Am Montag sagte Sanae Takaichi, sie habe Finanzministerin Satsuki Katayama bereits in der Vorwoche angewiesen, mit den Arbeiten an dem Supplementärhaushalt zu beginnen. Geplant sind vor allem Ausgaben für Benzinsubventionen und Hilfen bei Energiekosten. Am selben Tag stieg die Rendite der zehnjährigen japanischen Staatsanleihe auf 2,8 Prozent und damit auf den höchsten Stand seit Oktober 1996.
Für die Märkte war das mehr als nur ein weiterer Haushaltsschritt. Japan ist bereits die am höchsten verschuldete Industrienation der Welt, und nach Angaben des Internationalen Währungsfonds belaufen sich die Verbindlichkeiten des Landes auf mehr als das Dreifache der jährlichen Wirtschaftsleistung. Genau deshalb wirkte die Kehrtwende von Takaichi so empfindlich: Sie hatte zuvor einen solchen Nachtragshaushalt ausgeschlossen, bevor sie nun die Rückkehr zu neuen Krediten bestätigte.

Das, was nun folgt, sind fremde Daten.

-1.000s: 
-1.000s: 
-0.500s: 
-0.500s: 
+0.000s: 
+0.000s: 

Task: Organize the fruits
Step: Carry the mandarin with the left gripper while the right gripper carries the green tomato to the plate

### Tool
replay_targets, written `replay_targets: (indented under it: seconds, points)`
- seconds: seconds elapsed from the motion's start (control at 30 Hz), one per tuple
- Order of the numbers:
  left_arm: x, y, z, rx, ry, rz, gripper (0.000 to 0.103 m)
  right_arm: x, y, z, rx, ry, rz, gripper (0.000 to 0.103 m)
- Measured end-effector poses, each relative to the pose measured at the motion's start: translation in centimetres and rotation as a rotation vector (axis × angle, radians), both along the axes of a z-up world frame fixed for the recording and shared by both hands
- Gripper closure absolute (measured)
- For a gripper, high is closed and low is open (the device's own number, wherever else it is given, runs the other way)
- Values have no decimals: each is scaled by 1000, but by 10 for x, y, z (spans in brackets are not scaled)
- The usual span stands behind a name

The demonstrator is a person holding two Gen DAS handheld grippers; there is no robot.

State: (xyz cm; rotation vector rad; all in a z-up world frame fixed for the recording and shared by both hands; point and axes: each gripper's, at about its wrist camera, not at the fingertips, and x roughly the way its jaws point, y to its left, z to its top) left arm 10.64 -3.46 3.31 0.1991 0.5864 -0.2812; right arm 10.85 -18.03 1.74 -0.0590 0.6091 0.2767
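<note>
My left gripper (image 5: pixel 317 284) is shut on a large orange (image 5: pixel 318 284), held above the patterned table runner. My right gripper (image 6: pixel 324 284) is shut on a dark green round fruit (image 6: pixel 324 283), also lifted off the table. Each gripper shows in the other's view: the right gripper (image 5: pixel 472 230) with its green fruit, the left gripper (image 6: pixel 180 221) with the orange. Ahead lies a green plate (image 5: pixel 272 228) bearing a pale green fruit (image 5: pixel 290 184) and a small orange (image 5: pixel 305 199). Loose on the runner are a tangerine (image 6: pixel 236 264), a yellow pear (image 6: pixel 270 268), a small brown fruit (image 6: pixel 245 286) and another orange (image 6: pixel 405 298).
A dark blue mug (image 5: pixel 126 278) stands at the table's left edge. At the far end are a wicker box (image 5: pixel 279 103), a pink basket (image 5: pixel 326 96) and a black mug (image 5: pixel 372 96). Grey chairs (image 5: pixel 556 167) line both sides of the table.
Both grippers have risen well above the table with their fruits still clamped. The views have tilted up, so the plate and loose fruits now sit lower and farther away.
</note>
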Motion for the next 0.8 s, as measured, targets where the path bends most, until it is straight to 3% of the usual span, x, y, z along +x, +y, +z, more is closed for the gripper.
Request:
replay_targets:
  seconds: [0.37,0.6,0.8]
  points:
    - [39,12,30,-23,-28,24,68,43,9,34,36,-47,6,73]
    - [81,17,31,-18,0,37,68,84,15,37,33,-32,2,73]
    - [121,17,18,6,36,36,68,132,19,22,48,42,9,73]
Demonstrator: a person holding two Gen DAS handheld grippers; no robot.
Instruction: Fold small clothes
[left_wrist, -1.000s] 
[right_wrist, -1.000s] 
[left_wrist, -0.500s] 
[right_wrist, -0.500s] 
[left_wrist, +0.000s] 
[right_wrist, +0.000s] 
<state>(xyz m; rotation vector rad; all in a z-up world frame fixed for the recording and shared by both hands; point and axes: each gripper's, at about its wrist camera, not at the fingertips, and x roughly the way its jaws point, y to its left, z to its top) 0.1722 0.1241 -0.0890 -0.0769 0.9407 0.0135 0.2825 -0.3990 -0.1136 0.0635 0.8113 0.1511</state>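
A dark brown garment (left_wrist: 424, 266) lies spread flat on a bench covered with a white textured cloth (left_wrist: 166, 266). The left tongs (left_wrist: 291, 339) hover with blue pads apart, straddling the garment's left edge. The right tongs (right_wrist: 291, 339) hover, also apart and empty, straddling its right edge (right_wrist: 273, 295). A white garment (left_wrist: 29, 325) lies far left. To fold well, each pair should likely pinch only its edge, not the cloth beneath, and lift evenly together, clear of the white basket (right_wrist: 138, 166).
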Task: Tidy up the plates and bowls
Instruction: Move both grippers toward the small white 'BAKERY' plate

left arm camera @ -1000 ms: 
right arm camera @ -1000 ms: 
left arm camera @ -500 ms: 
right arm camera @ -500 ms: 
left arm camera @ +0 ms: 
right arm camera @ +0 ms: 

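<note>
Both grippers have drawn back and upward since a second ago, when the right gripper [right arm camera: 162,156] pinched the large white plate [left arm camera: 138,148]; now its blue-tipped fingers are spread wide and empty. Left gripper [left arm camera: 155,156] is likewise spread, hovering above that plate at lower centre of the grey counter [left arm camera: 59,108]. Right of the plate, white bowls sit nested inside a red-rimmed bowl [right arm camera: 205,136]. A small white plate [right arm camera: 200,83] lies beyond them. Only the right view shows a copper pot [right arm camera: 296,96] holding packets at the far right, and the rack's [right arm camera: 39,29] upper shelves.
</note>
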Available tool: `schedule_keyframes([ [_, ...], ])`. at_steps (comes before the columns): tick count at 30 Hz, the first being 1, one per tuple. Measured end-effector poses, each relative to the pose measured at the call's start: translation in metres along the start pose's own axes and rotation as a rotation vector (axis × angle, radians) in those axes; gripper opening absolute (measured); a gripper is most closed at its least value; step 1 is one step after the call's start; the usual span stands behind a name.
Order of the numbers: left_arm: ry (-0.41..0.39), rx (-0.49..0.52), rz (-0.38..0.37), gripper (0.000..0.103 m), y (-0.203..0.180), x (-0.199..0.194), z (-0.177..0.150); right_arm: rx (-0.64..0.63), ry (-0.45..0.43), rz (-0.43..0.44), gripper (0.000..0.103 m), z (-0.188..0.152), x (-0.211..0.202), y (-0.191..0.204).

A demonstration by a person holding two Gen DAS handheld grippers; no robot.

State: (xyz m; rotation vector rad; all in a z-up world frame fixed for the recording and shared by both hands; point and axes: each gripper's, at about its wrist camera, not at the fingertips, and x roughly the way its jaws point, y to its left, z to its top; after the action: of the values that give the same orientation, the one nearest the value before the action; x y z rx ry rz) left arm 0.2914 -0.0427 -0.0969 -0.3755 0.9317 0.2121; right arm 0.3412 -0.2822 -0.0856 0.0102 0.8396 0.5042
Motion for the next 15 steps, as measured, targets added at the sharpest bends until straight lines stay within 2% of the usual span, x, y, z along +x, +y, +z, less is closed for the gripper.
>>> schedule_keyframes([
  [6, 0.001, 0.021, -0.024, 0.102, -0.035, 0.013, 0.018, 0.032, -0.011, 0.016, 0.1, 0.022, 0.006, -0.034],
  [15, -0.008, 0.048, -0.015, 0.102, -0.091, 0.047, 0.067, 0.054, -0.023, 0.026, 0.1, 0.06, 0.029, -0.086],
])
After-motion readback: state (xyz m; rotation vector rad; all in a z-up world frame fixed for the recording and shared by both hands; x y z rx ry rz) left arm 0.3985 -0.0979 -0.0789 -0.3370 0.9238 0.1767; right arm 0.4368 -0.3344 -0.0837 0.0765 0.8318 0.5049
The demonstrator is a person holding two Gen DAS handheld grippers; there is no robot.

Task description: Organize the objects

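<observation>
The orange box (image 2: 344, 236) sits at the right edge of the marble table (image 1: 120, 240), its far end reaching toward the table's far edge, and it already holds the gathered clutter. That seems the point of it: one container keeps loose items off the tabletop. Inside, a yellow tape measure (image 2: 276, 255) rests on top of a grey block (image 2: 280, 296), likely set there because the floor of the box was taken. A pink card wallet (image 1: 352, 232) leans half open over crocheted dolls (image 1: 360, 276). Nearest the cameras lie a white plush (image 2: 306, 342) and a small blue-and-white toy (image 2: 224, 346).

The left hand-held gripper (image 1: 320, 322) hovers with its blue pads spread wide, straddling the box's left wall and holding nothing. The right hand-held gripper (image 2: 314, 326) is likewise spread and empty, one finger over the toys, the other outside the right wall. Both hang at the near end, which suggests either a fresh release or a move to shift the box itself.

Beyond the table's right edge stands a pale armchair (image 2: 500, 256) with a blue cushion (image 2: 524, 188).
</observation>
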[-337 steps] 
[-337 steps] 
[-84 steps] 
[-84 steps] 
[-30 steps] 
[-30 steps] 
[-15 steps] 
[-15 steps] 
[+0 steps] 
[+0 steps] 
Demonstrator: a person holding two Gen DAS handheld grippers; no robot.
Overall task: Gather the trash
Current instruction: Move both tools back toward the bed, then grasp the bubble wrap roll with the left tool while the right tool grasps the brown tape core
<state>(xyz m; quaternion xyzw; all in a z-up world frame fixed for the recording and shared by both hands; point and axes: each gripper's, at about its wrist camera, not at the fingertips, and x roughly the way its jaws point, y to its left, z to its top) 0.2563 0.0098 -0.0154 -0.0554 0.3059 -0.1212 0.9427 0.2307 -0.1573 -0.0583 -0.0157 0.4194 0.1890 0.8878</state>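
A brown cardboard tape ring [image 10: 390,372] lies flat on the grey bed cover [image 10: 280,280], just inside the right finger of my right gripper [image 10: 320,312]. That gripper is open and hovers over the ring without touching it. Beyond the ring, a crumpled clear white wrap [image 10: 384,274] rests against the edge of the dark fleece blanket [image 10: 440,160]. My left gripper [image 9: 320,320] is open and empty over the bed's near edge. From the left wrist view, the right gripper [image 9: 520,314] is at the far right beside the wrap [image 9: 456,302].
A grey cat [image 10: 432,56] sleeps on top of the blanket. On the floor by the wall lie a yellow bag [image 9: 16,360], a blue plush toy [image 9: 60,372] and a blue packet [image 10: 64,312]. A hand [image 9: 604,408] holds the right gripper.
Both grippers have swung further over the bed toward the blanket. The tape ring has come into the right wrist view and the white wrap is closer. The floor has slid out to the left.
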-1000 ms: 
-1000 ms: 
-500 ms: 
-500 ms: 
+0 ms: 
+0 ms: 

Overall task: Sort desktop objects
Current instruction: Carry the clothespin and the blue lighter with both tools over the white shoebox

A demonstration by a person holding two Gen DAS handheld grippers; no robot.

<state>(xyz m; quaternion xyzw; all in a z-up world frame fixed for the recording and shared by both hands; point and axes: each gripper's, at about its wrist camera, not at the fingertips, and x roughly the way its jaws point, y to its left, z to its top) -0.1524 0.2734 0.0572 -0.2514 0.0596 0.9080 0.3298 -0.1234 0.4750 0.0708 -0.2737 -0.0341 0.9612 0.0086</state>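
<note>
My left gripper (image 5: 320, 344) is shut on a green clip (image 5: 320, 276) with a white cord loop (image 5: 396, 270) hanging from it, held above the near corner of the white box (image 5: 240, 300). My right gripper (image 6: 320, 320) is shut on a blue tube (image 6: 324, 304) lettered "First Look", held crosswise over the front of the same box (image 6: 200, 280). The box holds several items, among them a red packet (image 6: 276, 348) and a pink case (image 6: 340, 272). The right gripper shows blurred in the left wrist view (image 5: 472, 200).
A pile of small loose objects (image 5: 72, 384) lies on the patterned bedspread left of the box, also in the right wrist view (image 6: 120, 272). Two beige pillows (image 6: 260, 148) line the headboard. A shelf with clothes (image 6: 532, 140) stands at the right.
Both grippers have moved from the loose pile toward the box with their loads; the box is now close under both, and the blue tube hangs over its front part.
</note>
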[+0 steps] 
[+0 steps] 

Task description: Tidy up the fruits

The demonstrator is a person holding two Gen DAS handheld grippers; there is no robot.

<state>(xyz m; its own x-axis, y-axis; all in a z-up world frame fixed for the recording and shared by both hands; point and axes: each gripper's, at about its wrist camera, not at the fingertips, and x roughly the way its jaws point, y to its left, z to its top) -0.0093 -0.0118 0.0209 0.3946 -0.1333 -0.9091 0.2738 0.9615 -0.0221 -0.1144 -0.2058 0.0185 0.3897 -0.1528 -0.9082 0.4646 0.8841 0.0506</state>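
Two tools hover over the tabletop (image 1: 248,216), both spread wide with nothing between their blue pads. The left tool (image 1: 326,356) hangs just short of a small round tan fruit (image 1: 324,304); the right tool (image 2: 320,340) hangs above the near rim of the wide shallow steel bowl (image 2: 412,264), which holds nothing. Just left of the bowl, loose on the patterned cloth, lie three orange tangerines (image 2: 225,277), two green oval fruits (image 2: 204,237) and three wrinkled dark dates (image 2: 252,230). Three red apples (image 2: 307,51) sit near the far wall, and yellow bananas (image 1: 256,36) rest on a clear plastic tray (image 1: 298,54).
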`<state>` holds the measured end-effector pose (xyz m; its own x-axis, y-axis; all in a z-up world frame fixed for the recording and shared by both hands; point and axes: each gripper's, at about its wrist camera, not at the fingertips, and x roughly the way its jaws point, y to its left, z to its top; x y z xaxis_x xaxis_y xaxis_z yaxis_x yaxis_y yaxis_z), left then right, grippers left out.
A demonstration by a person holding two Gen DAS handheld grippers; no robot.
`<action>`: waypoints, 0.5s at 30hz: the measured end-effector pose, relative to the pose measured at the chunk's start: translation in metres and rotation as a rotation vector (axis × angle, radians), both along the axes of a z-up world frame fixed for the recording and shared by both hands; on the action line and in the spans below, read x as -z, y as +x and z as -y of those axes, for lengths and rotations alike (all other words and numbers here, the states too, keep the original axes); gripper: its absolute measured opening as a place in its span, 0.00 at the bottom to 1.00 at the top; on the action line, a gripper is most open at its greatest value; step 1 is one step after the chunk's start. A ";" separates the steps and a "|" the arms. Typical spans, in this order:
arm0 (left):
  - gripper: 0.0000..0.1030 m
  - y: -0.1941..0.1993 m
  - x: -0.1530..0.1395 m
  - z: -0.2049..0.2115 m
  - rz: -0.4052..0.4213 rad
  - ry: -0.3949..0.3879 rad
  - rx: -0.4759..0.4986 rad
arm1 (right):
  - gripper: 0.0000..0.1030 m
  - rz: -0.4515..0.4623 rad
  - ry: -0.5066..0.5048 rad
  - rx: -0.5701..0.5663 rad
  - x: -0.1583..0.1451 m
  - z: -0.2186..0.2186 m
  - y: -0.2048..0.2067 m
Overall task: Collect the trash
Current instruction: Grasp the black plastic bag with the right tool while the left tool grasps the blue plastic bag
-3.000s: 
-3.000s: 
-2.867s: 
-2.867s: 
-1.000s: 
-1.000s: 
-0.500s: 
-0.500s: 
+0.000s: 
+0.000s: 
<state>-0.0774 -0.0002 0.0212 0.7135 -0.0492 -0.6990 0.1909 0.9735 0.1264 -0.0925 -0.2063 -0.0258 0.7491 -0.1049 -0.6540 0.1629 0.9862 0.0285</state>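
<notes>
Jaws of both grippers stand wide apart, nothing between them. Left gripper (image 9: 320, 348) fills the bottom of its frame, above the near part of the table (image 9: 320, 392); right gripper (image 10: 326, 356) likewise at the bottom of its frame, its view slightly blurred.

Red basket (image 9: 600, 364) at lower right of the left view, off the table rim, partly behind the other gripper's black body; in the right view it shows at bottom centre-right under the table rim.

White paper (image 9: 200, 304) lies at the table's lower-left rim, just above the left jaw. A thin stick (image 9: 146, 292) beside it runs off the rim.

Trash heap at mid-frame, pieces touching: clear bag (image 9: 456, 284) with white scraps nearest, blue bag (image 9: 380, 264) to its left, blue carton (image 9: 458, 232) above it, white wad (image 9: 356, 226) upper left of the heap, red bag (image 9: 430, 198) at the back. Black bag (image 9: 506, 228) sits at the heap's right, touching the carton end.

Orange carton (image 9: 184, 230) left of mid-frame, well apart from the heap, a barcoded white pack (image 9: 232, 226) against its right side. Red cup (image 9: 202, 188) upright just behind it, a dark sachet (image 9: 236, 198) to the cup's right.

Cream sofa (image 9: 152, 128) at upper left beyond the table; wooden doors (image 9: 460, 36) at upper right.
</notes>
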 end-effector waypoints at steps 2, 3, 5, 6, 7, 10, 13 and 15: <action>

Katsutoshi Inadome sagte, Takaichis Kehrtwende mache die Märkte nervös und löse einen Ausverkauf bei Staatsanleihen über alle Laufzeiten hinweg aus. Seine Einschätzung spiegelte sich sofort in den Kursen wider, die Renditen kletterten auf den höchsten Stand seit fast 30 Jahren.
Der politische Schritt zeigt, wie eng die Regierung in Tokio derzeit zwischen kurzfristiger Entlastung und langfristigen Finanzierungskosten abwägen muss. Je größer das Paket für Sprit- und Energiehilfen wird, desto stärker dürfte der Druck auf Japans Staatsfinanzen und auf die Staatsanleihe-Märkte bleiben.